Chazal tell us that there are situations where one may indeed look away. For example, a talmid chacham for whom it would be degrading to be seen carrying a lost animal, may look away. But even though he is not required to pick the animal up and carry it back to its owner, he should still go beyond the letter of the law and return the lost item. How can that be done? By following the example of Rabbi Yishmael and Rabbi Yossi who came across an animal that was about to go astray and instead of picking it up and returning it, they paid the owner compensation for the lost animal. They found a way to save their honor but also to fulfill the mitzvah of returning the animal to its owner.

“If you come across a bird’s nest, chase the mother away before taking the chicks” (22:6). The word “yikoreh” is sometimes written with the letter heh at the end and sometimes with the letter aleph at the end. When there is a heh at the end, it means you happened to run into something, but it was not destined to happen. When it is written with an aleph, it means that it was preordained that this meeting would take place. It was meant to happen to teach you the lesson of mercy. Perhaps you have not shown compassion to your fellow humans as much as you should. By bringing you face to face with a situation in which you are commanded to show mercy, you should draw your own conclusions. If I must show mercy to a bird, how much more so must I do so to a human being.

If you show such mercy, you will live long. We know from the list of acts of kindness that we read each morning in the berayta of “Eilu devarim” that kindness to our fellow humans leads to a long life, and we know it from this passage in the Torah too. If you show such compassion, you will not only be rewarded with a long life, but you will get to build your own house and enjoy prosperity (22:7 and 8).

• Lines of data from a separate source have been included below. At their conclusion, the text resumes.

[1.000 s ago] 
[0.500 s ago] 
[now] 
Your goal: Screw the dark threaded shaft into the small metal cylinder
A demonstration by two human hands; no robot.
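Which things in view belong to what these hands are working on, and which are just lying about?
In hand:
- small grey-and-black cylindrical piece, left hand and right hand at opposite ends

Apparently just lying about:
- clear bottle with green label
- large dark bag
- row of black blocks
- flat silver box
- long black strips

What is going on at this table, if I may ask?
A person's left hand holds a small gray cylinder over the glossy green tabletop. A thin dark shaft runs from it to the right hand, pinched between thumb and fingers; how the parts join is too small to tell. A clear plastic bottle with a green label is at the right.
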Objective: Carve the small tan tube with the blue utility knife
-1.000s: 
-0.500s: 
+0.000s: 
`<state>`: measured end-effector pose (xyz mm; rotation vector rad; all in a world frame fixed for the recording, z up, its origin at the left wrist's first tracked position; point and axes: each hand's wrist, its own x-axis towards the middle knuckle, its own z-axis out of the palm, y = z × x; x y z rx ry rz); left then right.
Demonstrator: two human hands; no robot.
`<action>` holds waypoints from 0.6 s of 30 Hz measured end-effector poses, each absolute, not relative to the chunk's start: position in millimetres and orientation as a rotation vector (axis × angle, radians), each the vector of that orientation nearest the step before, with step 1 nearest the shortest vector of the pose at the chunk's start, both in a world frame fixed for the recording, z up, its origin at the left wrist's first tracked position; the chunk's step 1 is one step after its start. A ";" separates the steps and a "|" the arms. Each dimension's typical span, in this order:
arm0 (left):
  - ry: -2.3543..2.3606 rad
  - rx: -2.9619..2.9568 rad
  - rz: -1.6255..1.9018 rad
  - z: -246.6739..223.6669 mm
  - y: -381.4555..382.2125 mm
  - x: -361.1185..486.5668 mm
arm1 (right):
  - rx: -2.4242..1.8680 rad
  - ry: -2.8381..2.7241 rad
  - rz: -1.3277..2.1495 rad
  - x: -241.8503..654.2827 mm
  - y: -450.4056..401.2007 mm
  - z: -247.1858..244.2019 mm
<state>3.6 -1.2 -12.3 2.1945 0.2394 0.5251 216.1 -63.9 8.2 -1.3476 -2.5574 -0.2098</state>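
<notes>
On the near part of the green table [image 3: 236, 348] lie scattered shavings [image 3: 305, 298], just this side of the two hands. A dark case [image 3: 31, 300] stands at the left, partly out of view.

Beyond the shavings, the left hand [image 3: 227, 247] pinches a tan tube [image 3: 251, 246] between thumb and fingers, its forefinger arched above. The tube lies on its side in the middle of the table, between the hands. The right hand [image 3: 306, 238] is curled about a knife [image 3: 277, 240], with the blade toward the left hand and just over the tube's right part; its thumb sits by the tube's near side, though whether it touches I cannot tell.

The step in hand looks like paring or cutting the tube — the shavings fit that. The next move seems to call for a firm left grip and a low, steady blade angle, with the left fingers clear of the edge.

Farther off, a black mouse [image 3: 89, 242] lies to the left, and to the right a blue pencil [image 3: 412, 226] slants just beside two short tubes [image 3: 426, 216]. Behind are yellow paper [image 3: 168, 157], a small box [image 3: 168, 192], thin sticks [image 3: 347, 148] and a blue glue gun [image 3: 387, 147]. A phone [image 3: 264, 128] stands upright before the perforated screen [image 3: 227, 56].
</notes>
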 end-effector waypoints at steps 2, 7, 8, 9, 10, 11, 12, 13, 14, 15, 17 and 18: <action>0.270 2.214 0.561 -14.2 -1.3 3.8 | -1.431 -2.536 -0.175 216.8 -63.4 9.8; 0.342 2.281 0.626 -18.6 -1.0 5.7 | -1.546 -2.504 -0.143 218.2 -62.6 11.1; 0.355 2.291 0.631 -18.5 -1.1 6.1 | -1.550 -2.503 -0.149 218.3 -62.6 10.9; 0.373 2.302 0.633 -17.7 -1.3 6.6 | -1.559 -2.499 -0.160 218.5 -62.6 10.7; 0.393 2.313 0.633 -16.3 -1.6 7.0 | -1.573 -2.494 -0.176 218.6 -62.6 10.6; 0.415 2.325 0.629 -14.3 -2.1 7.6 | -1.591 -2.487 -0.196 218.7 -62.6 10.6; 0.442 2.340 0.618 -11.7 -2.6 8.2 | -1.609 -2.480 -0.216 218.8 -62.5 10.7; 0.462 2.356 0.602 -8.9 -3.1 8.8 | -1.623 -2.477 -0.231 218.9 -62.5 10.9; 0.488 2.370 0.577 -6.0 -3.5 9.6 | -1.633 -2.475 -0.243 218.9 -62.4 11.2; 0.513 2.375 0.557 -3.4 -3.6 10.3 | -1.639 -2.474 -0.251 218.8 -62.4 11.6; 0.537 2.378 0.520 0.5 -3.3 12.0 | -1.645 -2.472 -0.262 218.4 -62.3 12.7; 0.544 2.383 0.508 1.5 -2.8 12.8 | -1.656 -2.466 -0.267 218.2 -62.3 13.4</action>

“If you build a new house, you must install a guard-rail around your roof lest a fallen one falls from it” (22:8). Chazal tell us that that the words “yipol hanofel” mean that the victim was destined to fall. We know that it is already decided before one is born when and where one will die and there is no way of avoiding that meeting with the angel of death. If that is the case, why must one bother installing a fence? The accident is destined to happen anyway.

The answer is that one must lead one’s life honorably and blamelessly right up until the point of no return.

It reminds one of the story of Rabbi Akiva and Pappas Ben Yehudah. Pappus turned to Rabbi Akiva when he was teaching Torah against the edict of the Romans and asked him how he could take such a risk. When Rabbi Akiva was thrown in jail by the Romans, he met Pappas in the same cell. He also had been apprehended by the Romans for some hooliganism he had committed. They both wandered how they had ended up with the same fate. But their fate had been preordained. There was nothing they could do to avoid it. The only thing they could do was to work on themselves during their lifetimes so that by the time they met their fate, they would be worthy human beings. Rabbi Akiva got there by teaching Torah and Pappas got there by drinking too much.